◆ Directions ◆
Exactly the lines below from the one with "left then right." up to and including the one with "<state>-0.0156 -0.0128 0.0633" make up the answer, with nothing else added.

Stored entries:
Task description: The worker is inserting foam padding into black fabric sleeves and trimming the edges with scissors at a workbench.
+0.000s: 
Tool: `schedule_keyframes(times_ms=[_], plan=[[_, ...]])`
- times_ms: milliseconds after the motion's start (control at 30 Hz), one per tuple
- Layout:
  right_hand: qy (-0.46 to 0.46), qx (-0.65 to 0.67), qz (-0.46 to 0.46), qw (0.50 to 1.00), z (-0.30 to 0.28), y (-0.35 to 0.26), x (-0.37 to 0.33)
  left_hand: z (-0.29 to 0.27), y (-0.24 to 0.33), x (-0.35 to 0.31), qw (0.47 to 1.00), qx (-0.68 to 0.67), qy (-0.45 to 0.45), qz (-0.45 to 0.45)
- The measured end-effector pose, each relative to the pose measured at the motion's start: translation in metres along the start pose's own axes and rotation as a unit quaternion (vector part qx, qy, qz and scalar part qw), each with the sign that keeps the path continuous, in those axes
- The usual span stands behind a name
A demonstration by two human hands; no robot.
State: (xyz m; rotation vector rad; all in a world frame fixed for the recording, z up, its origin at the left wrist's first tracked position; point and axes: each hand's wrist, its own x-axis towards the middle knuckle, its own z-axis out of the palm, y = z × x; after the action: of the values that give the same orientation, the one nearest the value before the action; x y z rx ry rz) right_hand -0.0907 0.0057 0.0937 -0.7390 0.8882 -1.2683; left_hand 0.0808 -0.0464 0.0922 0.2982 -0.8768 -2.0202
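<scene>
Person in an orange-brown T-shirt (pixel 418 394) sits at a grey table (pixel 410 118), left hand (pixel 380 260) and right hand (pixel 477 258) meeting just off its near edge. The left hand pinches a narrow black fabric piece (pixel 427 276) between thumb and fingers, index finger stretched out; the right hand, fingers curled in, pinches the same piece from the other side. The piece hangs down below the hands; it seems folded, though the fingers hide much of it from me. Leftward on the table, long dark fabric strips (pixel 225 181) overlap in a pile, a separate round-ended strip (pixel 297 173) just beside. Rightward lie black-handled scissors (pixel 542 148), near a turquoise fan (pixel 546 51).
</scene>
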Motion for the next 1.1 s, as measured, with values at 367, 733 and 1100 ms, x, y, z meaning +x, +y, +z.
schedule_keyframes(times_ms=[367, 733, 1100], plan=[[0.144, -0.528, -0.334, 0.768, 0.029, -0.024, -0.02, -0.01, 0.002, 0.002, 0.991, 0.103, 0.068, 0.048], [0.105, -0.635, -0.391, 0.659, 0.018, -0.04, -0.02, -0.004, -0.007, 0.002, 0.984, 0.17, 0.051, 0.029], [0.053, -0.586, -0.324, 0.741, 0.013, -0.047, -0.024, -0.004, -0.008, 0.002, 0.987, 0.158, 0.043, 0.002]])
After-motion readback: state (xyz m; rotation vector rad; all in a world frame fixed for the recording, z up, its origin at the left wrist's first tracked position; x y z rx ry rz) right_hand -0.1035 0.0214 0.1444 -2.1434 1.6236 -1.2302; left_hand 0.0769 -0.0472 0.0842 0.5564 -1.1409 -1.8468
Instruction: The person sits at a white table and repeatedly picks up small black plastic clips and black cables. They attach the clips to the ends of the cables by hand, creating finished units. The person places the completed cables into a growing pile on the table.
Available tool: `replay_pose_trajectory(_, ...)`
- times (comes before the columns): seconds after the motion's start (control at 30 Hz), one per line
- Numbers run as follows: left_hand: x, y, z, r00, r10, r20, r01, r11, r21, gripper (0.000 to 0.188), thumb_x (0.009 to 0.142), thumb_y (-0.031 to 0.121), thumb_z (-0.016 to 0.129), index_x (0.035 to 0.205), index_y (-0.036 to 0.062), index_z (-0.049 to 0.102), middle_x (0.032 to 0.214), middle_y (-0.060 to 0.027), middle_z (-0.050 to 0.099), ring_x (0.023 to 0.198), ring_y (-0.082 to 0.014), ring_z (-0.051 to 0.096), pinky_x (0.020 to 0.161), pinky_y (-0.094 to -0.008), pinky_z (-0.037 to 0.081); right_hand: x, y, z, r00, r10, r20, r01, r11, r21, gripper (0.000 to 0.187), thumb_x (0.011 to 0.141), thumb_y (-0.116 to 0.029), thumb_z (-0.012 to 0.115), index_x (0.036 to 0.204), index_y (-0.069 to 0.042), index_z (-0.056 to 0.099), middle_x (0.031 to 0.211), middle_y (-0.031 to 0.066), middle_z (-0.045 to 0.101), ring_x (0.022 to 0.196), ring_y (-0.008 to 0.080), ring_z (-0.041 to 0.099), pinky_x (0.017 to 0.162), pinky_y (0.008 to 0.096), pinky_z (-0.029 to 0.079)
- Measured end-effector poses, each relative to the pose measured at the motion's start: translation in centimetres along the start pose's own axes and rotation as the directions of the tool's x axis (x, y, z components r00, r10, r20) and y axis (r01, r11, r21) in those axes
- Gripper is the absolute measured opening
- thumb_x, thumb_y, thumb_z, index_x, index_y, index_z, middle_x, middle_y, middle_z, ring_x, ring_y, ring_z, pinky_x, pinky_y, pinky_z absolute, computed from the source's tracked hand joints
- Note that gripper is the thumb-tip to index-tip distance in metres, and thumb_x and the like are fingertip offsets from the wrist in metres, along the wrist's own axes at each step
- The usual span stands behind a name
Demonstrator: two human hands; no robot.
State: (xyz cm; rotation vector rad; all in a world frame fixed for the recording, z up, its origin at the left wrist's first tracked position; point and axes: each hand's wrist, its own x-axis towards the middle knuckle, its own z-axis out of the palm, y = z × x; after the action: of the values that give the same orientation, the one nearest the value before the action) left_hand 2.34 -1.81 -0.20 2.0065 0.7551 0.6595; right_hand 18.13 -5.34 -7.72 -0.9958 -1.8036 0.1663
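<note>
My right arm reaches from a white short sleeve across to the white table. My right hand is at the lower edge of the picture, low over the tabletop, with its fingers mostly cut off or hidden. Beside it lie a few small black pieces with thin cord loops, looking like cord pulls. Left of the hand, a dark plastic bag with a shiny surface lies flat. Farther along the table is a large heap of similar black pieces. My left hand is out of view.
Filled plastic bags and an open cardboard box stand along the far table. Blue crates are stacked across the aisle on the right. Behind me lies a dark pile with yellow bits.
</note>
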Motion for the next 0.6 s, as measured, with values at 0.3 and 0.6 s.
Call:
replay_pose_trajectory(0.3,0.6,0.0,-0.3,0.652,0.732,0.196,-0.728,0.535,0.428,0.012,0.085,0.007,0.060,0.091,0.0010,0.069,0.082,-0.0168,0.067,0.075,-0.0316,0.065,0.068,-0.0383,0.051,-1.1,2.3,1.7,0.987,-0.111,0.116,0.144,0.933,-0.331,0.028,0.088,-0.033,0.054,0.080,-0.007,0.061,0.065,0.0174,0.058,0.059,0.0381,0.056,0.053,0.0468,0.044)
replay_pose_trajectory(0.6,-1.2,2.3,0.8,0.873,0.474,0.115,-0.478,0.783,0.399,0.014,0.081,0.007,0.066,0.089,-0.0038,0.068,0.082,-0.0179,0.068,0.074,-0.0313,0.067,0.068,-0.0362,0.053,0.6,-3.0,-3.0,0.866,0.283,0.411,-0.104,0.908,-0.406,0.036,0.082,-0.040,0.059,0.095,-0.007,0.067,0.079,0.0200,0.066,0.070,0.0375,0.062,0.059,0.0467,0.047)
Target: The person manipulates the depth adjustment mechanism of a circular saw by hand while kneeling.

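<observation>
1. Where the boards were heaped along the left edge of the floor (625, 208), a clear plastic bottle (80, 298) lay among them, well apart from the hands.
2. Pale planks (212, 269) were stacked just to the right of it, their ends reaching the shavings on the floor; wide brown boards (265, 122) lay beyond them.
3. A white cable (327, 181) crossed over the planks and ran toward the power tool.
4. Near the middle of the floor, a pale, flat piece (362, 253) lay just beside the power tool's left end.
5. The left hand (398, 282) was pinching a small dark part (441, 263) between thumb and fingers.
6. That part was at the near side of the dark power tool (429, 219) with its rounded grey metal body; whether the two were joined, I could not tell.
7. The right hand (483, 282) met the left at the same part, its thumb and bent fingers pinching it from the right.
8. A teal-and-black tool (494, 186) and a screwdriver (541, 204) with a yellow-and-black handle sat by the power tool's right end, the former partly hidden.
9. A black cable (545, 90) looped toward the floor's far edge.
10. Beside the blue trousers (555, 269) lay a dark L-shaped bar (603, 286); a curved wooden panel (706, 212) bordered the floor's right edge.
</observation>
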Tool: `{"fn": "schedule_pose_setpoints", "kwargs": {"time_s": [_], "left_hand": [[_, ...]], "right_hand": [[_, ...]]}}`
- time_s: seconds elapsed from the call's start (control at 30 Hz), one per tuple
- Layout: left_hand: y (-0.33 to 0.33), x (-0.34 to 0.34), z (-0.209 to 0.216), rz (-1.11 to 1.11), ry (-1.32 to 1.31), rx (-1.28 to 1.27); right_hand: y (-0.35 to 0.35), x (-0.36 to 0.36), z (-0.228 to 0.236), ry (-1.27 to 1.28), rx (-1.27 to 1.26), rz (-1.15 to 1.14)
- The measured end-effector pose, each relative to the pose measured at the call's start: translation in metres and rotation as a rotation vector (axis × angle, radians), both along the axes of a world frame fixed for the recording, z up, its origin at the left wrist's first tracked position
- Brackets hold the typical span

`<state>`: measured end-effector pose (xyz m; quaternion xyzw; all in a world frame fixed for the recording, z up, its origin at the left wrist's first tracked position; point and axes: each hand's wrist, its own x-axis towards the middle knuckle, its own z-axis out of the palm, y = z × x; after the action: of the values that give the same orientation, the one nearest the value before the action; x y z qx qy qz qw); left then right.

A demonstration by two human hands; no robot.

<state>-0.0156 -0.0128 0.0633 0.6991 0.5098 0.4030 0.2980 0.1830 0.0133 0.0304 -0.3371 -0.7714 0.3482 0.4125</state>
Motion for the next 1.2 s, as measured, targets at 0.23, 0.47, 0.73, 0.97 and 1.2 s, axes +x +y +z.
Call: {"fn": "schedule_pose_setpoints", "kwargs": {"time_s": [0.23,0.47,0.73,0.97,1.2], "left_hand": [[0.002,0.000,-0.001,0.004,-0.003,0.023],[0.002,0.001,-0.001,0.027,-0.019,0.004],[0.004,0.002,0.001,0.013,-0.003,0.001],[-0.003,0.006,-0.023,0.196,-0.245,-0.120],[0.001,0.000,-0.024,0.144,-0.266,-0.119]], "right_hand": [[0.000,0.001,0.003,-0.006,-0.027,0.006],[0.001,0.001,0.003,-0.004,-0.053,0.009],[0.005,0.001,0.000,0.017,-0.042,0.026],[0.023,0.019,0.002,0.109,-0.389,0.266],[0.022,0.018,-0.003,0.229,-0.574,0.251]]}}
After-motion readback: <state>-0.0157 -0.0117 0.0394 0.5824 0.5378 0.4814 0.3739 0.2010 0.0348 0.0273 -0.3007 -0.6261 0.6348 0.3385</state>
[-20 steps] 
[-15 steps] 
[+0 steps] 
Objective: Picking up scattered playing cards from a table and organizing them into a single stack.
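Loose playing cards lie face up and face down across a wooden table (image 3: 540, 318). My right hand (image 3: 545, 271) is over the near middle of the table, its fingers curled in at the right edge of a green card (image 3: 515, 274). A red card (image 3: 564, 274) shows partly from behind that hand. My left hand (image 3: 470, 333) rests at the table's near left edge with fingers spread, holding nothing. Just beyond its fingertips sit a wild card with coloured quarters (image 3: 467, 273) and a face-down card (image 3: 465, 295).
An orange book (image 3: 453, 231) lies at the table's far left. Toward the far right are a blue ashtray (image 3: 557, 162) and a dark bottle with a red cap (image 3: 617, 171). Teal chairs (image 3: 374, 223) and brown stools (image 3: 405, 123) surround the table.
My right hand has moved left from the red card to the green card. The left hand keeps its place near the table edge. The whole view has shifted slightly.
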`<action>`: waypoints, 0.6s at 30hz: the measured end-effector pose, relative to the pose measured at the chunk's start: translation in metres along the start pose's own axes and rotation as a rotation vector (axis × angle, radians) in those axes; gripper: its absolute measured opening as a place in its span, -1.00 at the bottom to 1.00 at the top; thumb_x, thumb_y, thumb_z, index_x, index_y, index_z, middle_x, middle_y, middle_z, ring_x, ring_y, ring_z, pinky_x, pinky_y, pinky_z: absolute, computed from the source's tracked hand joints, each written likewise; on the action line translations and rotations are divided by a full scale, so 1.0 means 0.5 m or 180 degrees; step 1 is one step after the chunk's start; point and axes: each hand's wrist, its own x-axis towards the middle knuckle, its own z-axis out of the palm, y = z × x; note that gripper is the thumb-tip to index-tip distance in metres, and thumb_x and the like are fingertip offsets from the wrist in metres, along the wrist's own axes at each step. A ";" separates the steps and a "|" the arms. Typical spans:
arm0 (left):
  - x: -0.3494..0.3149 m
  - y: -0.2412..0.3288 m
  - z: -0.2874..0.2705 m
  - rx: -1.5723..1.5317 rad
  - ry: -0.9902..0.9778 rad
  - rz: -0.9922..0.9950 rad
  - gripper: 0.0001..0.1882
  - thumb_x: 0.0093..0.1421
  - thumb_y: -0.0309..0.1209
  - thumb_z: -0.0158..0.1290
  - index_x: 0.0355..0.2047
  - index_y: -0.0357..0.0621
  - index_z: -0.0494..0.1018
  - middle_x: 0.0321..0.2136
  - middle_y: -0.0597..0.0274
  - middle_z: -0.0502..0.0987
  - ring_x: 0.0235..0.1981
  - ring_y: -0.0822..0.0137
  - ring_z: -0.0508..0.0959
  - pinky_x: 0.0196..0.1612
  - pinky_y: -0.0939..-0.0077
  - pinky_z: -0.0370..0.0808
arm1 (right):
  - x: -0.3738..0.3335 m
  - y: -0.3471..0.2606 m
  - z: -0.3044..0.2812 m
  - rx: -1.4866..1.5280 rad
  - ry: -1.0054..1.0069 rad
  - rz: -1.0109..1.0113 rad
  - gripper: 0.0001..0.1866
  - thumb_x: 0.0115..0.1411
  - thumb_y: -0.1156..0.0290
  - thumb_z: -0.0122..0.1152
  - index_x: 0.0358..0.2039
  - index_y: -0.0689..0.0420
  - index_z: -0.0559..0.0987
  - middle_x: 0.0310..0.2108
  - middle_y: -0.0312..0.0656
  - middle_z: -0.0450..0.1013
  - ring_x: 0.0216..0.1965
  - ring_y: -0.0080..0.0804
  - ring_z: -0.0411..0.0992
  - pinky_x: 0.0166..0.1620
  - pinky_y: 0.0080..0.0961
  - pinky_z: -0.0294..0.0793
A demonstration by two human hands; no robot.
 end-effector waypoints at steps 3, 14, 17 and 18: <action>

◆ Solution for this exercise ◆
`<state>`: measured end-effector pose (xyz m; quaternion xyzw; all in a world frame fixed for the recording, z up, its origin at the left wrist's first tracked position; point and axes: each hand's wrist, its own x-axis towards the middle knuckle, its own z-axis out of the palm, y = z × x; after the action: of the values that give the same orientation, the one nearest the value before the action; x y z qx qy qz qw); left then right.

A demonstration by two human hands; no robot.

<state>-0.0156 -0.0128 0.0633 0.6991 0.5098 0.4030 0.2980 0.1830 0.0133 0.0304 -0.3371 -0.7714 0.3482 0.4125</state>

Besides this answer, nothing more is needed.